“Religious Musings” is Coleridge's earliest in-depth poetic exploration of religion, politics, philosophy, and metaphysical enquiry. The explicitly Christian context of the poem is established from the outset in the Miltonic argument, the opening descriptions of Jesus Christ and the original subtitle, which claims that the poem was “written on Christmas’ Eve, in the Year of our Lord, 1794.” The poem was actually completed in haste for publication in Poems on Various Subjects (1796), consequently substantial revisions were made for Poems (1797) and this version is generally accepted as the preferred text. It is an overtly Christian poem and yet, as Kathleen Coburn notes, Coleridge “poured into it his reading and enthusiasms, making the text and notes a repository of his beliefs and cherished opinions.”
Despite the deliberate and definitive Christian overtones, the poem's description of divine transcendence seems to be heavily reliant on a multitude of sources and, whilst many of them are identified by Coleridge in the poem's notes and occasionally its content, this process is self-conscious and selective. Coleridge often uses the notes to pre-empt possible critics with an insistent attribution of unorthodox and potentially controversial religious and philosophical content to reputable and respectable sources. However, Coleridge's reading of ancient philosophy and religion also influenced his presentation of the process of transcendence in “Religious Musings,” and in order to fully understand the poem his unacknowledged sources must be examined; texts that he was ashamed to cite publicly but that privately fascinated him, and inevitably contributed to his religious and philosophical musings in the mid-1790s.
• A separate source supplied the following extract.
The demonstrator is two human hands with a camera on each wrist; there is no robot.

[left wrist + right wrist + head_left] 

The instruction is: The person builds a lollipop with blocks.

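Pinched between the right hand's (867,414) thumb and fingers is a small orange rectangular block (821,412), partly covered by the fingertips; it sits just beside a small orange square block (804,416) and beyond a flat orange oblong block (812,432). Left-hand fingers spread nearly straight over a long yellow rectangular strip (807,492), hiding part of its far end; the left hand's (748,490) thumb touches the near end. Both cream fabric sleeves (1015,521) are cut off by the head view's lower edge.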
In a letter to John Thelwall in 1796, Coleridge expressed particular enthusiasm for “all out of the way books, whether of the monkish times, or of the puritanical aera” and identifies “Metaphysics, & Poetry, & ‘Facts of mind’— (i.e., Accounts of all the strange phantasms that ever possessed your philosophy-dreamers from Tauth [Thoth], the Egyptian to Taylor, the English Pagan,)” as his “darling Studies.”